WHAT YOU WILL DO: Look through the records below, and whenever a line contains "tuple", copy it.

★ ★ ★

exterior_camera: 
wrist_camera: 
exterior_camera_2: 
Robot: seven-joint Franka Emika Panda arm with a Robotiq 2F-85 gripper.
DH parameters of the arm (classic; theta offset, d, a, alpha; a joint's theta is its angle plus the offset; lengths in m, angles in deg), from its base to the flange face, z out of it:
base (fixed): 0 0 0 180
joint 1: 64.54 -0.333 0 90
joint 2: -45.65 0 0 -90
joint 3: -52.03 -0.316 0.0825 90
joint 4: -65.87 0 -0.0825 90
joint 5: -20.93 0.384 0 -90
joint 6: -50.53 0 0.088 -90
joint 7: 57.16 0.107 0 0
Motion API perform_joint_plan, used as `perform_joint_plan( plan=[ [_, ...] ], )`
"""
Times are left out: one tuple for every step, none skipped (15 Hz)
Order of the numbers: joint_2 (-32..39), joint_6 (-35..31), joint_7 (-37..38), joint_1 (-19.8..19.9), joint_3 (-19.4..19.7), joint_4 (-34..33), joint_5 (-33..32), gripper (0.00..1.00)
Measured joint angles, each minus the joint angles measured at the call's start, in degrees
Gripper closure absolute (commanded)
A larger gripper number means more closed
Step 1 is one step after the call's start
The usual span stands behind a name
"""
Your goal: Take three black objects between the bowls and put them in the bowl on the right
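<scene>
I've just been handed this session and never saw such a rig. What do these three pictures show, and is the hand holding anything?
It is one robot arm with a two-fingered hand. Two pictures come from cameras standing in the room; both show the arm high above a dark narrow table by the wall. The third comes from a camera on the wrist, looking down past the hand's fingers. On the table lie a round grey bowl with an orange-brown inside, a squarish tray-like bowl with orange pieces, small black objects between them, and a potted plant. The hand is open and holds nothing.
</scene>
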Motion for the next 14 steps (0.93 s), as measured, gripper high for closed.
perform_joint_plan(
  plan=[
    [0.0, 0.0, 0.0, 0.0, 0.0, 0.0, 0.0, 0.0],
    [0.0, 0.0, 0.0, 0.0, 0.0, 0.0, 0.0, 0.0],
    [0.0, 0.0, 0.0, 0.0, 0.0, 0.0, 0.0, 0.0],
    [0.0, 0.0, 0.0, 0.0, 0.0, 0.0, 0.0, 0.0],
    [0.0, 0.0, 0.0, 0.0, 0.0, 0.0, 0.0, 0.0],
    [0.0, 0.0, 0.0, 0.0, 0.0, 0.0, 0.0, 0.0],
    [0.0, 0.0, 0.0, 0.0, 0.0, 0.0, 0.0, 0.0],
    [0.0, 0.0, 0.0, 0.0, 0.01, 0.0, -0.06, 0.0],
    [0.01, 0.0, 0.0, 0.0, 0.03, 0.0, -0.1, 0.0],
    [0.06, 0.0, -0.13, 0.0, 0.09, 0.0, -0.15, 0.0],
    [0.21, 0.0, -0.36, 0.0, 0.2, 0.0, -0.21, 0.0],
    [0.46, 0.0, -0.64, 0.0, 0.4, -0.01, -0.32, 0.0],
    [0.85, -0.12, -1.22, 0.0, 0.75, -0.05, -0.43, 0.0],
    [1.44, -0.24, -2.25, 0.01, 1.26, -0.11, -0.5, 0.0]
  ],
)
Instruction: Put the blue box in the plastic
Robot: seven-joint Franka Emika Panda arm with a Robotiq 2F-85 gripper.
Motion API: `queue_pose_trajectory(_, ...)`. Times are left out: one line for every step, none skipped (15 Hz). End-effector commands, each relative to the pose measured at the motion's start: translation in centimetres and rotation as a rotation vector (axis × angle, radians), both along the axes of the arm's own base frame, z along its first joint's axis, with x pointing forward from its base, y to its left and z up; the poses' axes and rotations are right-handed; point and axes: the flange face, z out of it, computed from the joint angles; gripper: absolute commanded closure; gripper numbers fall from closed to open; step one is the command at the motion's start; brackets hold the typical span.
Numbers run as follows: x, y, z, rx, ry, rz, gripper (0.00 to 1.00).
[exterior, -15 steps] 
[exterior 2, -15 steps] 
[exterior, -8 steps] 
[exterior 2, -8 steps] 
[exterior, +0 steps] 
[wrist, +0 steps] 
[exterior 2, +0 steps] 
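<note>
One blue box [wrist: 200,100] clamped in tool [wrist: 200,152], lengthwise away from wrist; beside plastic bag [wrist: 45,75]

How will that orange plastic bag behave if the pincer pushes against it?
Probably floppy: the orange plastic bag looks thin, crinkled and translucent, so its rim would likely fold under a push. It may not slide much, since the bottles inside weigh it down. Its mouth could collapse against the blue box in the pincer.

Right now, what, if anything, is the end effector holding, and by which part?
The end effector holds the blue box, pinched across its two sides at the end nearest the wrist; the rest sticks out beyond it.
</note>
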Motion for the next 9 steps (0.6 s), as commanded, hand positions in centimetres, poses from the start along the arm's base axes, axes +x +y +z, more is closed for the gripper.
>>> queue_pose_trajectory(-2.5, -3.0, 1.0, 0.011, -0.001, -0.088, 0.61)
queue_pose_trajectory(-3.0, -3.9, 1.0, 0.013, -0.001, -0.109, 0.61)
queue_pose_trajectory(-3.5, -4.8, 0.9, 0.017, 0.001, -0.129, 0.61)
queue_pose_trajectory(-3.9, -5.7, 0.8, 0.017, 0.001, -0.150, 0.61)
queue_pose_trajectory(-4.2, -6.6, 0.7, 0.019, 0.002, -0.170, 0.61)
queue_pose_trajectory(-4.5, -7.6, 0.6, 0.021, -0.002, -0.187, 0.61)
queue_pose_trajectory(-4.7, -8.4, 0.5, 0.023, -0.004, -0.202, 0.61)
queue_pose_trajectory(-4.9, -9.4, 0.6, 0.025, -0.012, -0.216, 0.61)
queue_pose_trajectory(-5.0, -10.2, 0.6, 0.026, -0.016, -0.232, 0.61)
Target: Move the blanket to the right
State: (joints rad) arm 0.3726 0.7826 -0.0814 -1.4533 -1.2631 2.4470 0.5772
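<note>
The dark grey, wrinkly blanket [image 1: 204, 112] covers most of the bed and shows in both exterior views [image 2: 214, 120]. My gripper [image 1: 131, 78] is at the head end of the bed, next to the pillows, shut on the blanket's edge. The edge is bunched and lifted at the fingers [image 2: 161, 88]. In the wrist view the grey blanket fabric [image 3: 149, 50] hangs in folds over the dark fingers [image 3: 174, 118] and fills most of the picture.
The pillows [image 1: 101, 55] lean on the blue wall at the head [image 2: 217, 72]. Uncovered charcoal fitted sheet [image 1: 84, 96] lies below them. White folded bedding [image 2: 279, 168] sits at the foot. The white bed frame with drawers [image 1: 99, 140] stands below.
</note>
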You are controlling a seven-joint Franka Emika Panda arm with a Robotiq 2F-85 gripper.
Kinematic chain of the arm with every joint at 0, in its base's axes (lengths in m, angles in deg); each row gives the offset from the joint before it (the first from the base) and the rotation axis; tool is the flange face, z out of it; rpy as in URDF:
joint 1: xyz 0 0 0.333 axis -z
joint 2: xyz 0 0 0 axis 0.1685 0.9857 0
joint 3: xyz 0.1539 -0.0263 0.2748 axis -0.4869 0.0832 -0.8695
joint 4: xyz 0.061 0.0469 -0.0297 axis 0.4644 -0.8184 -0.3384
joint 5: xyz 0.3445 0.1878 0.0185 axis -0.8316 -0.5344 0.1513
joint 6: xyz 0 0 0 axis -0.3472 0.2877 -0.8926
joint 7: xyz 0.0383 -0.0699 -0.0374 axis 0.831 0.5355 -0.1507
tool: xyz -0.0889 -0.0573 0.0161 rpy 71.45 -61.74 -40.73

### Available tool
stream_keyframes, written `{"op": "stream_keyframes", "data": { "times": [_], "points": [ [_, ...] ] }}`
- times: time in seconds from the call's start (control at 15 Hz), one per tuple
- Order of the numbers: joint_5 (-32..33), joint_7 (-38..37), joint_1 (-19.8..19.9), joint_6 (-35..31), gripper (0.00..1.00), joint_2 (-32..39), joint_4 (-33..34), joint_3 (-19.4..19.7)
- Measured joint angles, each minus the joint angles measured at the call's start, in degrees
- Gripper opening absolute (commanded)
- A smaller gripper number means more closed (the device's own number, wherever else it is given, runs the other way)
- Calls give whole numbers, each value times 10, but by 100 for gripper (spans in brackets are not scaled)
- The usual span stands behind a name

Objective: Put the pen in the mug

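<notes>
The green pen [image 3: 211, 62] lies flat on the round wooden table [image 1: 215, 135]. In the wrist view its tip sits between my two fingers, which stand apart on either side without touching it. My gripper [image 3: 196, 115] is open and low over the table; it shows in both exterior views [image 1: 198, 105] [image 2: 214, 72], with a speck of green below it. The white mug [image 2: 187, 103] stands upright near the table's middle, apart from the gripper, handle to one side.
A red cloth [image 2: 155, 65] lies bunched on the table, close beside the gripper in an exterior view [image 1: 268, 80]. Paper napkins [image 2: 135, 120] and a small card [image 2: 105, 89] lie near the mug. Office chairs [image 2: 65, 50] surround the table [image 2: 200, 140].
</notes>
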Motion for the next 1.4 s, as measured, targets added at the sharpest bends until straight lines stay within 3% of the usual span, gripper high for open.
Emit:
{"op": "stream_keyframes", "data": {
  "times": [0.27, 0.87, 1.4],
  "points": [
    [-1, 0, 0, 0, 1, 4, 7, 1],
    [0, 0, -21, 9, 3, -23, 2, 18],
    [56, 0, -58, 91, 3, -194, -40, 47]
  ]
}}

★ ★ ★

RESULT FOR THIS EXERCISE:
Times are left out: one tuple for every step, none skipped (15 Hz)
- times: time in seconds from the call's start (control at 15 Hz), one per tuple

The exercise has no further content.